La voie glycolytique se déroule dans le cytoplasme et pratiquement toutes les cellules la
possèdent. Pour certaines cellules, c'est même la seule source d'ATP. La glycolyse peut
être schématiquement divisée en deux phases
• la phase hexose qui consomme 2 molécules d'ATP.
• la phase en triose qui forme 4 molécules d'ATP.
Le glucose est le "fuel" énergétique de la plupart des organismes. La réaction de
combustion complète du glucose est C6H12O6 + 6 O2 6 H2O + 6 CO2
Ce rôle du glucose comme source énergétique essentielle est la raison pour laquelle il
occupe une position centrale dans le métabolisme.
Chez les animaux et les plantes, le glucose a trois destinées :
- le stockage sous forme de polysaccharides (glycogène, amidon, cellulose, saccharose ...)

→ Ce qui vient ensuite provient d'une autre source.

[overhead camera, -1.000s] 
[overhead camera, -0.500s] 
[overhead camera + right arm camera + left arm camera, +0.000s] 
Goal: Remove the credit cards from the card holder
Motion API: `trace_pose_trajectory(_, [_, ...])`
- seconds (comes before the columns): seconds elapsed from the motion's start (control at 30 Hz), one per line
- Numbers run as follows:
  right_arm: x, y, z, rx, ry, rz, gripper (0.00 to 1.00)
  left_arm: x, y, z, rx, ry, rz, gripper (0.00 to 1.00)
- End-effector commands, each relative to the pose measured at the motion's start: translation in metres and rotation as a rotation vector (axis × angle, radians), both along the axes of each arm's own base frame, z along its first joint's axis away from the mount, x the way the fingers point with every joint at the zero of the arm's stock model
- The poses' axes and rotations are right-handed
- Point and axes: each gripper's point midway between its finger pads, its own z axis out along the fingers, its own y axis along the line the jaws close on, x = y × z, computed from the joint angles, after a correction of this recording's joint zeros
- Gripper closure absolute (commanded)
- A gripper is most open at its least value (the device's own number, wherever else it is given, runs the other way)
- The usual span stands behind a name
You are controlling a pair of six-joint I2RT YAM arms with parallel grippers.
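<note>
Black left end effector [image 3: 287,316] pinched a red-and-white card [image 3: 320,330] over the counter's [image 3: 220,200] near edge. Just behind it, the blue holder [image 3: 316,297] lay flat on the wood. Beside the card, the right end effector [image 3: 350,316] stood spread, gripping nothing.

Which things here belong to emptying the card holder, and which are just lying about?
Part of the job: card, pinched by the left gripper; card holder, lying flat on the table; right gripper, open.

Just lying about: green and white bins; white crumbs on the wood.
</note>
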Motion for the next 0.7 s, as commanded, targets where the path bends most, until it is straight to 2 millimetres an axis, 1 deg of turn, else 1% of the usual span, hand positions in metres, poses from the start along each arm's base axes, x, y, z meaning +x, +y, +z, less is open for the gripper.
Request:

- l'oxydation en pyruvate par la glycolyse ou la voie de Entner-Doudoroff.
- l'oxydation en ribose 5-phosphate par la voie pentoses phosphates .
Chez les organismes anaérobies (ou dans le muscle en forte contraction), le pyruvate subit
les réactions de la fermentation alcoolique ou de la fermentation lactique.
III.2. Sources de glucose
a. Le glycogène: C'est un polysaccharide , composé de plus de 20 unités d'oses .
b.L'amidon:C'est un polymère linéaire de 600 à 1000 résidus glucose . β amylase est
une exoglycosidase qui catalyse la libération progressive de résidu maltose à partir des
extrémités non réductrices de l'amidon.
c. Le saccharose ou sucrose
C'est l'une des principales sources alimentaires d'α-D-glucose .Il est hydrolysé par
la saccharase en α-D-glucopyranose et en β-D-fructofuranose.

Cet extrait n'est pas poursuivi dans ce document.